Dalam kesempatan tersebut, Bahlil juga mengatakan, perpanjangan kontrak PTFI tidak terlepas dari rencana perusahaan untuk memproduksi kawat tembaga. Kawat tembaga merupakan produk turunan tembaga yang bisa menghasilkan nilai 24 kali lipat. 

Bahlil menyebut, dengan memproduksi kawat tembaga, Indonesia akan semakin dekat dalam mewujudkan ekosistem industri kendaraan listrik dari hulu ke hilir di dalam negeri.

"Nah kalau tembaganya ada, itu kita bangun pabrik mobil. Copper Wire (kawat tembaga) itu bungkus untuk baterai, jadi kita bangun ekosistemnya semua di Indonesia. Supaya kita jadi negara produsen yang disegani dunia," tutur dia.
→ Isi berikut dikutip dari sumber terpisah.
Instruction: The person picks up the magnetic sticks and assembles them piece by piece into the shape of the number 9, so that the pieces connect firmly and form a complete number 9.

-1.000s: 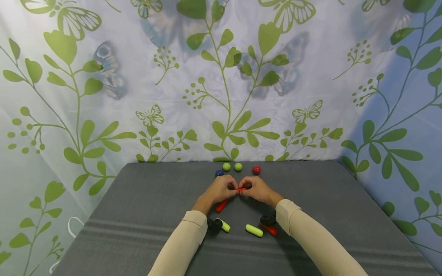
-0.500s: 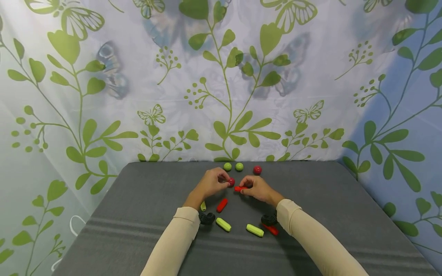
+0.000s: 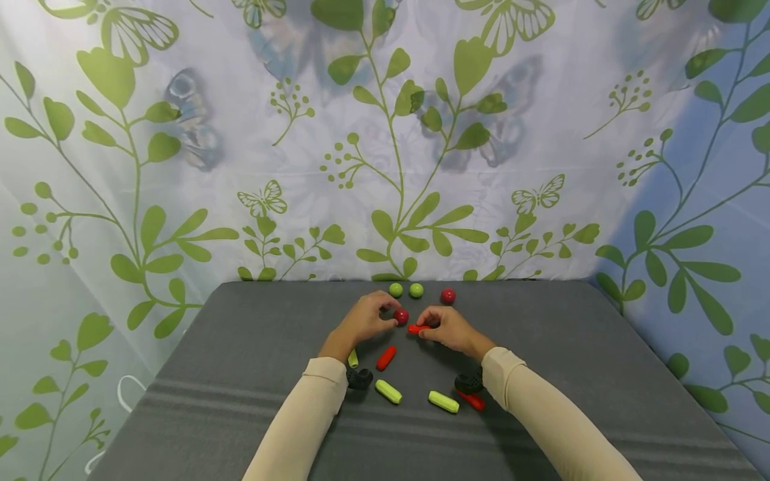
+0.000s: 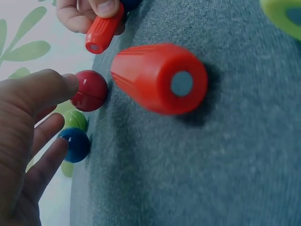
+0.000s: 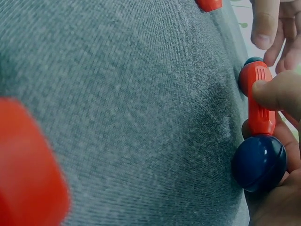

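My left hand (image 3: 365,318) pinches a glossy red ball (image 3: 401,317) near the middle of the table, thumb on its side in the left wrist view; its other fingers extend loosely. Just to the right, my right hand (image 3: 451,329) grips a short red stick (image 5: 262,110) between thumb and fingers. A dark blue ball (image 5: 258,162) sits at the near end of that stick in the right wrist view. The stick's other end points toward the red ball. Another red stick (image 4: 160,77) with a grey disc in its end lies on the table below the left hand.
Two green balls (image 3: 416,290) and another red ball (image 3: 448,296) stand along the table's back edge. Beyond the left fingers is a blue ball (image 4: 76,144). Yellow-green sticks (image 3: 444,401) and a red stick (image 3: 472,400) lie nearer, on the grey table (image 3: 240,401).
The left hand has left the red stick, moved a little to the left and back, and taken hold of the red ball. The right hand has stayed nearly still with its stick.
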The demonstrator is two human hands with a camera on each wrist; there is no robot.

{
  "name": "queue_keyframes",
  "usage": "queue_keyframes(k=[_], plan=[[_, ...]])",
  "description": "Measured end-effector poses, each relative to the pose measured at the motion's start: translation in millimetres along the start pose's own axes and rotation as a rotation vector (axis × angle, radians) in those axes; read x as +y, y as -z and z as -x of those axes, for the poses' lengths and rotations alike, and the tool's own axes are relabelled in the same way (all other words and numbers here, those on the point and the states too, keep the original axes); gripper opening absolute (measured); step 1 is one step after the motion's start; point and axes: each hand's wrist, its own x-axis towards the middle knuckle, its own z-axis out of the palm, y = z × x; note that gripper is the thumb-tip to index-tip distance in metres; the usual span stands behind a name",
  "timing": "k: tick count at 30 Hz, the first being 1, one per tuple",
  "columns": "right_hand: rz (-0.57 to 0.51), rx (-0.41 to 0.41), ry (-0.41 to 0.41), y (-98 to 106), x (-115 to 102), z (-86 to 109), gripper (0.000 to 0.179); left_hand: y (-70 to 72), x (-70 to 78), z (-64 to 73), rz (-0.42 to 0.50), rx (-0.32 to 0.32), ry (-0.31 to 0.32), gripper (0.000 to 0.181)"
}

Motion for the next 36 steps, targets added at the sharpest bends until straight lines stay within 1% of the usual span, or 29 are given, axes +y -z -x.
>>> queue_keyframes(k=[2,6,9,16,24,28,32,34,36], plan=[[-0.004,-0.003,0.000,-0.1,-0.2,0.2,0.012,-1.3,1.2,-2.3,-0.027,-0.015,0.000,0.029],[-0.021,-0.002,0.007,0.6,-23.5,10.6,0.012,-3.6,2.5,-7.2,-0.062,-0.028,-0.010,0.028],[-0.033,-0.004,0.017,1.5,-42.0,19.1,0.013,-3.7,3.8,-8.9,-0.051,-0.039,-0.010,0.024],[-0.043,-0.010,0.017,2.3,-41.7,19.5,0.014,-1.0,9.0,-8.9,0.034,-0.077,0.042,0.017],[-0.041,-0.017,0.013,2.8,-41.7,20.3,0.014,-4.3,9.6,-11.4,0.073,-0.063,0.062,0.013],[-0.040,-0.011,0.019,2.7,-42.2,20.2,0.014,-5.7,9.8,-13.2,0.066,-0.064,0.084,0.016],[-0.035,-0.004,0.024,2.0,-41.8,19.5,0.014,-7.6,8.9,-14.1,0.018,-0.071,0.085,0.021],[-0.030,-0.002,0.021,0.9,-38.9,18.0,0.014,-9.0,7.7,-13.9,-0.003,-0.075,0.084,0.022],[-0.028,0.001,0.014,-0.4,-31.6,15.0,0.014,-10.4,6.5,-13.2,0.000,-0.077,0.094,0.022]])
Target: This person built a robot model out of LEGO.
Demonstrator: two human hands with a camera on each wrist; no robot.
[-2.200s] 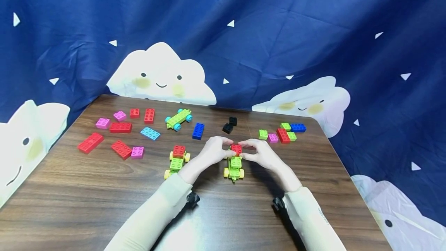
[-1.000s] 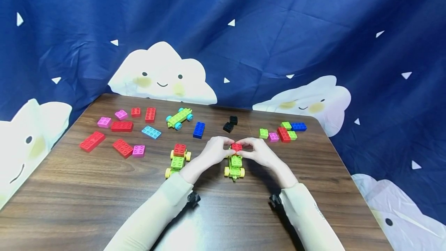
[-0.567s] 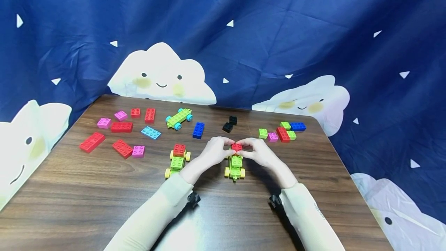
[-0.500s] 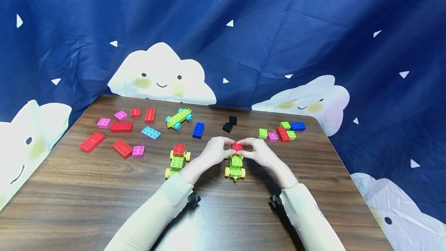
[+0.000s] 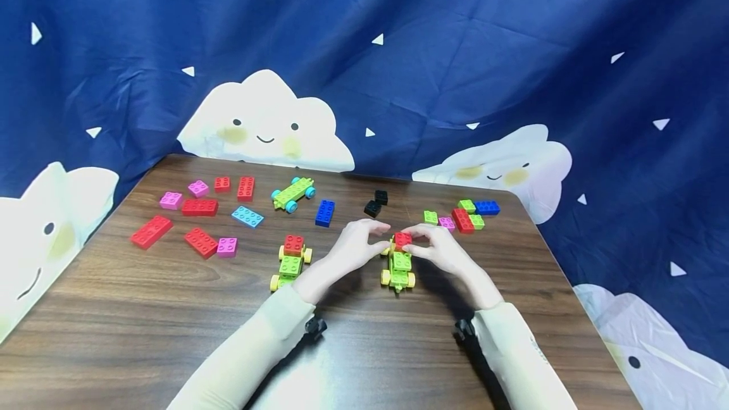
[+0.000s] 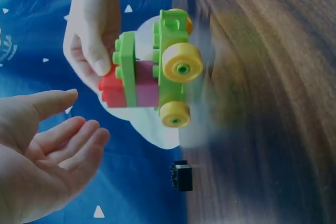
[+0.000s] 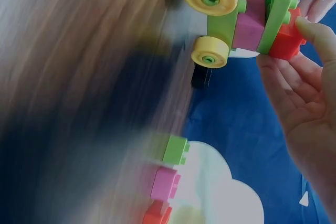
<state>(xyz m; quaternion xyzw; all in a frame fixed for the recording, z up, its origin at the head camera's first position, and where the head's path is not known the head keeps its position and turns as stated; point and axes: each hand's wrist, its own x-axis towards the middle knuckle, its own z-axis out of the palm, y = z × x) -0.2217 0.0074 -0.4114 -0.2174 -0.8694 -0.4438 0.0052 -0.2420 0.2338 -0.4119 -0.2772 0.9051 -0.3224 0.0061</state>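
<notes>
My right hand (image 5: 445, 252) pinches a red brick (image 5: 402, 241) on top of a toy car with lime-green base and yellow wheels (image 5: 398, 278). Below that red brick, the left wrist view shows a lime-green brick (image 6: 127, 69) and a pink brick (image 6: 147, 83) stacked on the base. To the left of this car, my left hand (image 5: 355, 245) is apart from it, its fingers loosely bent and holding nothing. A similar car (image 5: 290, 264) with a red brick on top stands left of my left forearm, partly hidden by the sleeve.
A lime-green base with blue wheels (image 5: 293, 193) stands farther back, near a dark blue brick (image 5: 325, 212) and a light blue plate (image 5: 247, 216). Red and pink bricks lie at the left. Black bricks (image 5: 373, 209) sit behind the hands; several coloured bricks (image 5: 463, 220) lie back right.
The car in my right hand has shifted to the right together with that hand. My left hand, earlier at the red brick's left side, has come away from it.
</notes>
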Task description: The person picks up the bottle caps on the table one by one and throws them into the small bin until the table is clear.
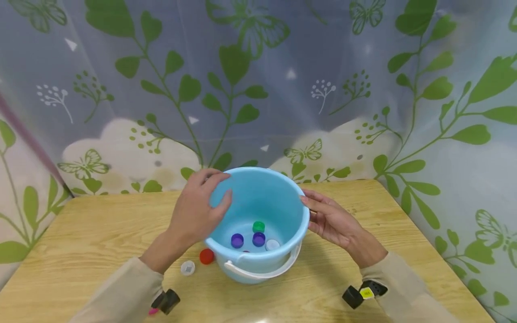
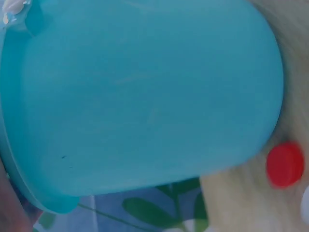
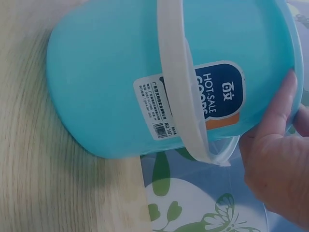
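Note:
A light blue bucket (image 1: 258,193) with a white handle (image 1: 266,274) stands on the wooden table, its opening toward the head camera. My left hand (image 1: 198,208) holds its left rim, thumb over the opening. At the right rim, my right hand (image 1: 333,217) grips the bucket with the thumb at the edge and the other fingers outside. Inside lie a green bottle cap (image 1: 259,227), two purple caps, one a purple cap (image 1: 237,241) at left, and a white cap (image 1: 272,245). The near rim hides most of a red piece. A printed label (image 3: 224,96) shows in the right wrist view.
On the table (image 1: 121,224), a red cap (image 1: 207,256) and a white cap (image 1: 187,268) lie left of the bucket. A small pink piece (image 1: 153,311) shows beside the left sleeve. Behind the table hangs a leaf-patterned curtain (image 1: 282,89).

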Motion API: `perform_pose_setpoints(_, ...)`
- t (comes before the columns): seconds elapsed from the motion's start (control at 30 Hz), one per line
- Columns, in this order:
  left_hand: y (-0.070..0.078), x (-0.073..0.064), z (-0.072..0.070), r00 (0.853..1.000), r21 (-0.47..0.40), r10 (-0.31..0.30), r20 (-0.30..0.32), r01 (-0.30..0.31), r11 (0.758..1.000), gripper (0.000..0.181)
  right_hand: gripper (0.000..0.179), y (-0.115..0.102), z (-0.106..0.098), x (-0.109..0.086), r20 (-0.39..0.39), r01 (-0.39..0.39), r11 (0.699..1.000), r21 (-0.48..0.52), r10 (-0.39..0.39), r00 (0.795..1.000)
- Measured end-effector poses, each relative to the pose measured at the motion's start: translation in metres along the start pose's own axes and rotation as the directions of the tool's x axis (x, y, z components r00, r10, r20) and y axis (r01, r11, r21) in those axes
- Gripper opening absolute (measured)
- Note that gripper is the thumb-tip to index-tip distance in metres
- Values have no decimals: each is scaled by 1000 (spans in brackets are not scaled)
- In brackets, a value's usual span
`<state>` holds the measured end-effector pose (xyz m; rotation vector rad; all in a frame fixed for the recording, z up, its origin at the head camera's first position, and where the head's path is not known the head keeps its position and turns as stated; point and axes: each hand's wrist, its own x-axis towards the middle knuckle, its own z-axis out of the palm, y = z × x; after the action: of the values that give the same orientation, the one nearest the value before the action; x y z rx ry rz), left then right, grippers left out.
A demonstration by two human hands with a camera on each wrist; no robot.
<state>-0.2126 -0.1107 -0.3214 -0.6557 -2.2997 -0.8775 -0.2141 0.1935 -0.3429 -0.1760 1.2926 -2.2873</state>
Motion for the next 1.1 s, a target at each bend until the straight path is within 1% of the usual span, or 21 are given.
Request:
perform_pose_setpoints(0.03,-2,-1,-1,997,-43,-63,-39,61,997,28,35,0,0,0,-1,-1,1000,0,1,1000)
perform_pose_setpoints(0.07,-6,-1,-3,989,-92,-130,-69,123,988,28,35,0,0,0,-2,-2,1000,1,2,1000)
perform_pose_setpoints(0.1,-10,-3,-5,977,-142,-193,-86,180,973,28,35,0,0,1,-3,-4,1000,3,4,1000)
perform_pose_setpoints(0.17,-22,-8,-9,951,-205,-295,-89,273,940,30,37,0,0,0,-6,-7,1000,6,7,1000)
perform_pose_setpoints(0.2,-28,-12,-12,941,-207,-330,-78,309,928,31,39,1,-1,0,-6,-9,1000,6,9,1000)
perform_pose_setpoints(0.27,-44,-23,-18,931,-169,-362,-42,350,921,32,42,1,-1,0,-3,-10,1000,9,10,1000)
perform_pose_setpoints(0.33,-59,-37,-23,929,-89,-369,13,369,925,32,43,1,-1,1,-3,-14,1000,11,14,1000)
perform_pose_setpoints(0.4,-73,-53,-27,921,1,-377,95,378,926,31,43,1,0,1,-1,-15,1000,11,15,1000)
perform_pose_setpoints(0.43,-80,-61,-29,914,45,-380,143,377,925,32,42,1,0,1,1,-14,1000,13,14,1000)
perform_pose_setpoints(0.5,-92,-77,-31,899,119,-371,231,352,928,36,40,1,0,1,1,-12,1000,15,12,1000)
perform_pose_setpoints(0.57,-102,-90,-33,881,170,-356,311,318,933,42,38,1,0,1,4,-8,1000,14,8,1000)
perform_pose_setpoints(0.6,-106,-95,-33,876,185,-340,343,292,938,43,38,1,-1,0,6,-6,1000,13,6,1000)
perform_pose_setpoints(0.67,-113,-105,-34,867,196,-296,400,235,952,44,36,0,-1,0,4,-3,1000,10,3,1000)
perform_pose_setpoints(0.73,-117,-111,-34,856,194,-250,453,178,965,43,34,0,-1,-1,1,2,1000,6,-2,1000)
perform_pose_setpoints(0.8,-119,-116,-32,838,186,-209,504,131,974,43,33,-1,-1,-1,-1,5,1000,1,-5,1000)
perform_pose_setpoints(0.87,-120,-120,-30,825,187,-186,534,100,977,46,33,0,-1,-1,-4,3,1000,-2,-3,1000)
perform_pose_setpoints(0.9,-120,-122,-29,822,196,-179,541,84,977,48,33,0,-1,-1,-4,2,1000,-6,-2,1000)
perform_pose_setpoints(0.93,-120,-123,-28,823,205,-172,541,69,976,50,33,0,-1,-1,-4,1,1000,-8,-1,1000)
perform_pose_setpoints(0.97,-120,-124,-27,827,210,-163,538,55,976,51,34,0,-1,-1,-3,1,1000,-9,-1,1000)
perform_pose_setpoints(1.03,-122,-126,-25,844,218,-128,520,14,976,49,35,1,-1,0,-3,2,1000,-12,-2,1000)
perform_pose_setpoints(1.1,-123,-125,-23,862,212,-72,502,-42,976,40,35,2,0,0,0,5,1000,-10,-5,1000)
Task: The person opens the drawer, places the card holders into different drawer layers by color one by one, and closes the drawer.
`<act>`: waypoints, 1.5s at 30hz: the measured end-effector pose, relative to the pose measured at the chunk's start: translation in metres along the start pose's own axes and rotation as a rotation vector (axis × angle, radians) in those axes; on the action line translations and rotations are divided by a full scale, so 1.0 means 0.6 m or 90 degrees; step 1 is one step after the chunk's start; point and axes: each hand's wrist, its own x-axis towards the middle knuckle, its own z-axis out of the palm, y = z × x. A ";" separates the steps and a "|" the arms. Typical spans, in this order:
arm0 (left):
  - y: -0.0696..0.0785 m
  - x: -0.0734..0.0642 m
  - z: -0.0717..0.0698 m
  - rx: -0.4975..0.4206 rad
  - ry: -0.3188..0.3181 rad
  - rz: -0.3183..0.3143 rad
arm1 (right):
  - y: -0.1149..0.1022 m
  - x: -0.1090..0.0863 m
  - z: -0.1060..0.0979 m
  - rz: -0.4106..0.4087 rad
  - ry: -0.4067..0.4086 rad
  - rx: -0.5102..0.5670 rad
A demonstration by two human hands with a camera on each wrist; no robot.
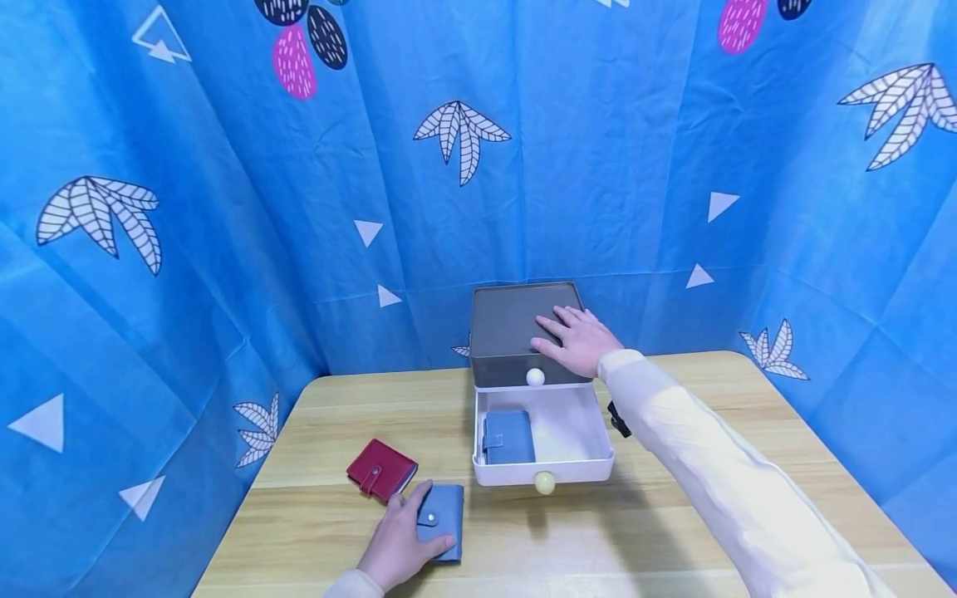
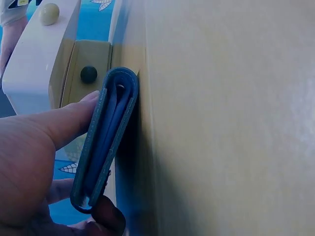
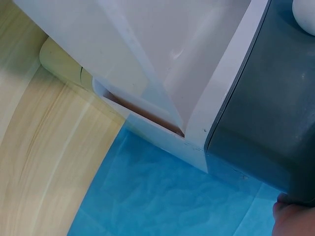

Selain bercerita tentang PTFI, Bahlil kembali menegaskan tentang arah kebijakan pemerintah terkait dengan hilirisasi. Menurutnya, negara harus mempunyai arah kebijakan yang jelas.

"Tujuan kita berbangsa dan bernegara ini apa? Menciptakan kesejahteraan. Itu salah satu tujuan kita. Lewat apa? Mengelola sumber daya alam. Pasal 33 UUD 45," jelasnya.

Bahlil pun mengingatkan agar Indonesia tidak mengulangi kesalahan yang sama dengan hanya mengeksploitasi komoditas mentah. Ia menyebutkan, Indonesia pernah mempunyai kekayaan minyak.

"Kita pernah masuk dalam OPEC (Organisasi Negara-Negara Pengekspor Minyak Bumi). Sekarang kita tidak termasuk lagi ke dalam OPEC, kenapa? Karena konsumsi minyak kita per hari satu juta 500 barel per hari. Produksi kita hanya 625 ribu barel per hari. Impor kita 870 ribu barel per hari. Kita sekarang impor minyak," tutur dia.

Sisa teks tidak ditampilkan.